Science shapes our understanding of, and efforts to improve, people’s health, and well-being. If these efforts threaten an industry’s commercial interests, however, the industry worldwide may attempt to suppress or undermine the underlying science. Researchers have long chronicled the infamous example of the tobacco industry . For decades, tobacco companies minimized the dangers of smoking, falsely presented low-tar and filtered cigarettes as safer, and denied the science demonstrating the hazards of secondhand smoke [1,2,3]. The success of the “tobacco playbook” made it a template for others, including the lead , sugar , and oil and gas industries .
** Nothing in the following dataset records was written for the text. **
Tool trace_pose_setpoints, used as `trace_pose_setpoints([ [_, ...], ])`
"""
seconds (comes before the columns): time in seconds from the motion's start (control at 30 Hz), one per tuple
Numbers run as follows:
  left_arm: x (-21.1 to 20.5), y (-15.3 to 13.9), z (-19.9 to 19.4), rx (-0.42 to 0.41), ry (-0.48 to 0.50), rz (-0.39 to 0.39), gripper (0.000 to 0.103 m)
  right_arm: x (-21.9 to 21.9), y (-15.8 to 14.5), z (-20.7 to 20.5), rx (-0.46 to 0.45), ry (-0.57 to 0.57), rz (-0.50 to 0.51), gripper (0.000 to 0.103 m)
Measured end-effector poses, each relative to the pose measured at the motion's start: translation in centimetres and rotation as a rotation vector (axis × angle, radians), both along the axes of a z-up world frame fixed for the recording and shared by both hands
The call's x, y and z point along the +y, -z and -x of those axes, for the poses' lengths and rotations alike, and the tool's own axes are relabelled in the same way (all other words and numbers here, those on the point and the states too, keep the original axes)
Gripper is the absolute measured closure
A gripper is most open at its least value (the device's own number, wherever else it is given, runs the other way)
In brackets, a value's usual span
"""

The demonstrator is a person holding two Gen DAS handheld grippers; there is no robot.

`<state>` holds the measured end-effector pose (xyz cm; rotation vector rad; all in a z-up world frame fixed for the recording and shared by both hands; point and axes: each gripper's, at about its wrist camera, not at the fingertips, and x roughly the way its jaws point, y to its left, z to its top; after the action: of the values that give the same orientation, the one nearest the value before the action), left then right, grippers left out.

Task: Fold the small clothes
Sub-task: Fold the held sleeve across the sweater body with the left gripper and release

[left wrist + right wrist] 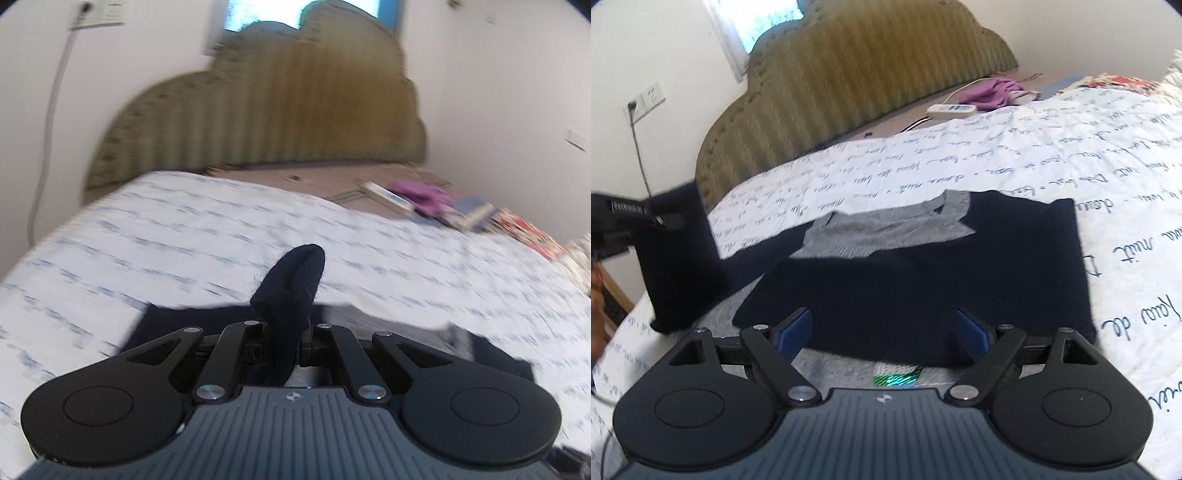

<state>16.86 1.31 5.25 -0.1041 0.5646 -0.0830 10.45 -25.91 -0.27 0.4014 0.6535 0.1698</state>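
Note:
A navy sweater (960, 266) with a grey collar area (886, 232) lies flat on the white, script-printed bed sheet (1034, 155). In the left wrist view my left gripper (286, 332) is shut on a navy sleeve end (291, 280), which sticks up between the jaws above the sweater (166, 325). In the right wrist view that left gripper (670, 220) is at the far left, with the sleeve (683, 266) hanging lifted from it. My right gripper (882, 328) hovers over the sweater's near edge, its blue pads (794, 328) wide apart with nothing pinched.
A ribbed olive headboard (849, 74) stands behind the bed. Beyond the sheet lie a white power strip (951, 109), a purple cloth (990, 90) and some books (469, 214). A wall socket with a cable (646, 99) is at the left. A hand (596, 325) shows at the left edge.

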Motion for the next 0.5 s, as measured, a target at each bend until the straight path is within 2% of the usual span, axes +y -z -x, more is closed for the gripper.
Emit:
trace_pose_setpoints([
  [0.17, -4.2, 3.6, 0.0, 0.06, 0.101, -0.033, 0.097, -2.0, -0.1, -0.6, -0.003, 0.019, -0.068, 0.019],
  [0.23, -5.1, 5.3, -0.3, 0.107, 0.137, -0.039, 0.085, -2.9, -0.2, -1.0, -0.02, -0.001, -0.154, 0.019],
  [0.27, -5.2, 6.0, -0.5, 0.13, 0.152, -0.036, 0.084, -3.3, -0.2, -1.3, -0.025, -0.015, -0.208, 0.019],
  [0.37, -5.3, 7.7, -1.0, 0.188, 0.187, -0.031, 0.066, -4.3, 0.6, -3.2, -0.006, -0.072, -0.391, 0.019],
  [0.4, -5.0, 7.9, -0.8, 0.197, 0.194, -0.02, 0.052, -4.3, 1.0, -3.9, 0.006, -0.086, -0.437, 0.019],
  [0.43, -4.7, 7.8, -0.5, 0.198, 0.201, -0.011, 0.04, -4.2, 1.4, -4.6, 0.019, -0.102, -0.469, 0.019],
  [0.5, -3.9, 7.2, 0.6, 0.172, 0.204, -0.007, 0.028, -3.6, 1.8, -5.8, 0.042, -0.129, -0.498, 0.018],
])
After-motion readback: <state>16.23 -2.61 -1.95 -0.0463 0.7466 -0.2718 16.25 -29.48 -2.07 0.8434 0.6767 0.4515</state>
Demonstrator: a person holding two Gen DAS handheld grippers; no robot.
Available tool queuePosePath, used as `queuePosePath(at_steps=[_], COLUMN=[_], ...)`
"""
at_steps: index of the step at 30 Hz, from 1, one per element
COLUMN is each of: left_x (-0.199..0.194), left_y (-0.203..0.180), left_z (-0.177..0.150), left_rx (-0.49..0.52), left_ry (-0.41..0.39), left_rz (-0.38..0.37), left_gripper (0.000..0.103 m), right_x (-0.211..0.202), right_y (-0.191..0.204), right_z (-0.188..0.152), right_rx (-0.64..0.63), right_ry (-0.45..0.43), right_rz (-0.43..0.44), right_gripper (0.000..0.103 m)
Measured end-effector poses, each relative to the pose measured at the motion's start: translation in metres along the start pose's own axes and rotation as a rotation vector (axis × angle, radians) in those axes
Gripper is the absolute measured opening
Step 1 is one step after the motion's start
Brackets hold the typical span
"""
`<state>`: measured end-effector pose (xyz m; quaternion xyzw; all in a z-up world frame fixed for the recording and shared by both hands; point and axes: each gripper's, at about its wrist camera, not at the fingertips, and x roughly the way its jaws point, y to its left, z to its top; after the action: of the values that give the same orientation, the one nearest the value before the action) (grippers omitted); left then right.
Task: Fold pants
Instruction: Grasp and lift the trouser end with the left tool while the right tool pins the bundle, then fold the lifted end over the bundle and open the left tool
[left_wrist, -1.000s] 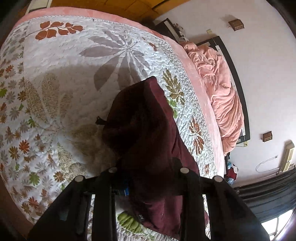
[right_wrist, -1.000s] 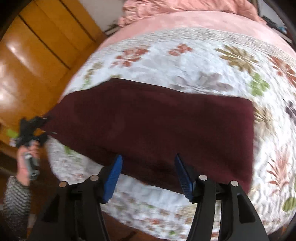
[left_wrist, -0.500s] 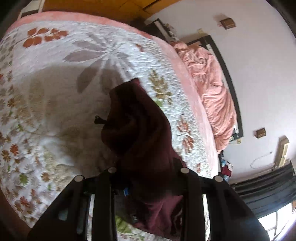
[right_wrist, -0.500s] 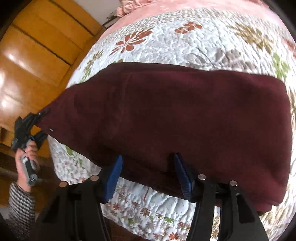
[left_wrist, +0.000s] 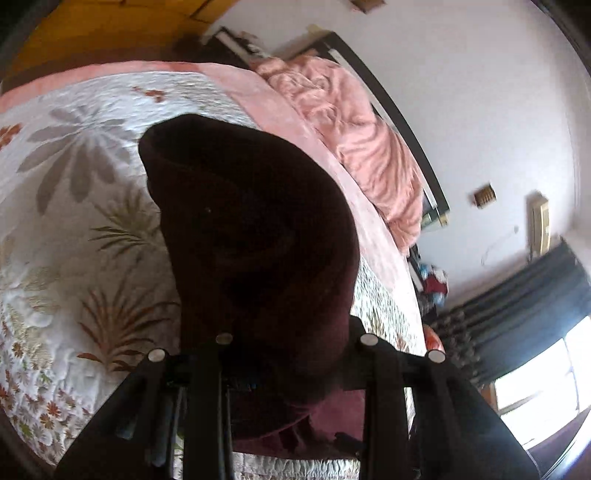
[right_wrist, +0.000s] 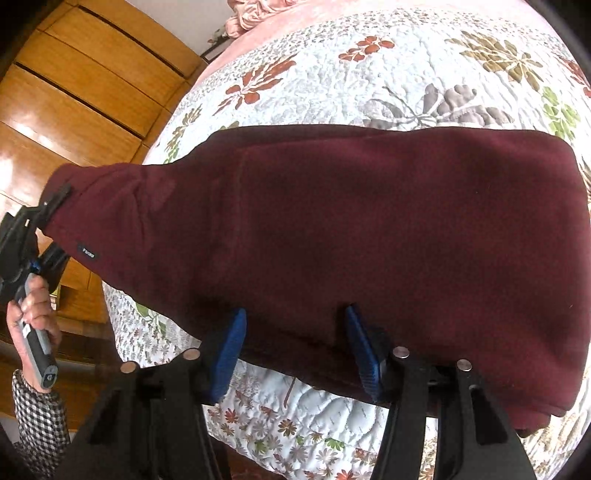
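Observation:
The maroon fleece pants (right_wrist: 351, 240) stretch across the floral quilt, lifted at their left end. My left gripper (right_wrist: 51, 206) is shut on that end and holds it raised off the bed; in the left wrist view the cloth (left_wrist: 255, 236) hangs bunched over the gripper (left_wrist: 291, 354), hiding its fingertips. My right gripper (right_wrist: 295, 336) is open, its blue pads (right_wrist: 229, 350) spread just under the pants' near edge, not clamping the cloth.
The floral quilt (right_wrist: 406, 62) covers the bed, with a pink blanket (left_wrist: 354, 122) heaped at the headboard. A wooden wardrobe (right_wrist: 74, 74) stands beyond the bed's left side. A window and dark curtains (left_wrist: 524, 317) are at the right.
My left gripper has lifted the pants' end higher, so the cloth now fills more of its view. The right gripper has closed in on the pants' near edge, still open.

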<state>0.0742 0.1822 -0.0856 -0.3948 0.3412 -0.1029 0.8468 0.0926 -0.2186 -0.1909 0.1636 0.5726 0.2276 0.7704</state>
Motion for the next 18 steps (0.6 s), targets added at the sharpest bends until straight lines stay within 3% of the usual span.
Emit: queuePosePath(at_steps=[8,18], left_x=[0.018,0.033], left_y=[-0.033,-0.048], left_z=[-0.024,-0.045], left_rx=[0.108,0.185], left_ry=[0.085,0.168], left_rz=[-0.037,-0.047], left_gripper=[0.028,0.028], right_x=[0.001,-0.001], right_y=[-0.003,-0.006], right_z=[-0.002,-0.002], right_rx=[0.004,0.008], right_ry=[-0.006,-0.011], right_rz=[0.008,0.015], right_gripper=[0.056,0.056])
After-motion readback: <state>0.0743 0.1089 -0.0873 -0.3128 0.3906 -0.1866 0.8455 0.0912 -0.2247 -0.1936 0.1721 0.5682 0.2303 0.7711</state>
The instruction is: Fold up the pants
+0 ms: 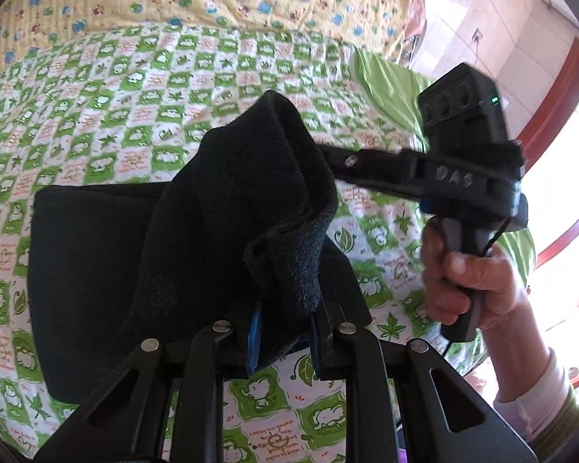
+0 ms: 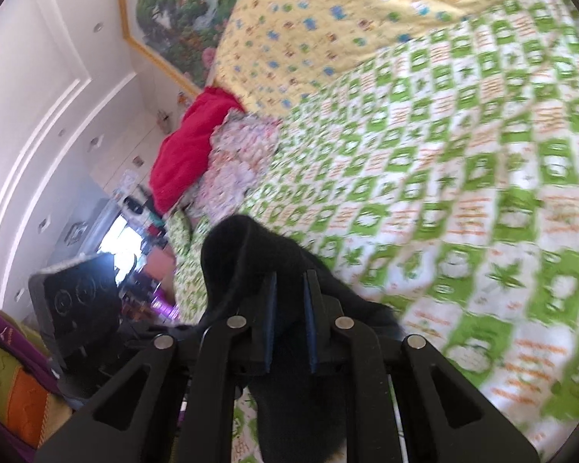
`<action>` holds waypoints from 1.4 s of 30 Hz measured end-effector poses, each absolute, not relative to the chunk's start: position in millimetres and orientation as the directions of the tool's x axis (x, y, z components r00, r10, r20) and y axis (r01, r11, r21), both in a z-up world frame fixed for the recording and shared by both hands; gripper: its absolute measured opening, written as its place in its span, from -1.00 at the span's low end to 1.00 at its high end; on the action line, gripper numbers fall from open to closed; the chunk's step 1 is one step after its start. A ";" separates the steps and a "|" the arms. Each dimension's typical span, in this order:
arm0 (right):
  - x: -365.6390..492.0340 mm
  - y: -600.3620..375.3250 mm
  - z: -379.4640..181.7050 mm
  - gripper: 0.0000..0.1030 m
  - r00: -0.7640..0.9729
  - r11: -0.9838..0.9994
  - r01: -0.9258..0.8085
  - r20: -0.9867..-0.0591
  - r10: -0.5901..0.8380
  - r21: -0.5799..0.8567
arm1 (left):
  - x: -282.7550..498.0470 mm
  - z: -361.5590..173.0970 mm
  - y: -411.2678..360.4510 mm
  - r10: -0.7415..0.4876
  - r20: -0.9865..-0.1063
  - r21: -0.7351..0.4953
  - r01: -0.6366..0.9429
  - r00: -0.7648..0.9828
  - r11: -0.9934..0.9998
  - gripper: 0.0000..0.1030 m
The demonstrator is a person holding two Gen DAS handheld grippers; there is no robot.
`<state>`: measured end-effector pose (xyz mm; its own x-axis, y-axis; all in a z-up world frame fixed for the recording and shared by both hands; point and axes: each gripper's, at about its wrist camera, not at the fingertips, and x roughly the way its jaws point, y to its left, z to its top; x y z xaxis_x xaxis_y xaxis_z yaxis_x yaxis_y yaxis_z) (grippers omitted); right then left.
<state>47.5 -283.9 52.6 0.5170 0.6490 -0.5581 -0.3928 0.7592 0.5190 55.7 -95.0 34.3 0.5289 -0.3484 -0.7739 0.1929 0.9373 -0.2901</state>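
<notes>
While lifted off the bedsheet (image 1: 96,115), black pants (image 1: 197,212) pinched in left gripper (image 1: 285,332) and right gripper (image 2: 289,308).

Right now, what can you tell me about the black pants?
The black pants look like soft, fuzzy fleece. Part lies flat on the green-checked bedsheet; the rest is lifted and draped in folds. The left hand-held gripper pinches one bunched edge, and the right hand-held gripper clamps another, both shut on cloth.
</notes>
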 end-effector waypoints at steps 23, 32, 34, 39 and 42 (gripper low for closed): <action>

While industry can target every step in the policymaking process, science—on which health-based government decisions depend—is especially vulnerable . Science relies on constructive critique to spur research, ensure rigorous results, and test hypotheses. By reframing this procedural scrutiny as “doubt,” industry can undermine commercially inconvenient science. For industry, this means that debating the science is a shortcut to debating policy, making attacks on science a powerful tactic to shape regulation and insulate against litigation . Understanding the disinformation playbook can help public health professionals, policymakers, and the public recognize and resist corporate interference in science.
As science has become increasingly politicized, it is more important than ever to analyze how scientific knowledge leads to public health policies that protect populations. The industry disinformation playbook enables corporate actors to undermine health-protective public policy, instead bending science to fit political ideologies at the expense of public health. This analysis presents case studies that illustrate this playbook’s dangers and offers policy mechanisms that can help prevent similar cases of corrupted science in the future. While this analysis focuses primarily on the United States, the problems and solutions described are applicable elsewhere, experienced especially in other high-income countries. As Europe and the US often serve as policy benchmarks for other countries, it is doubly important that rich democratic countries set a positive precedent for dealing with the runaway power of industry and its efforts to deprioritize public health.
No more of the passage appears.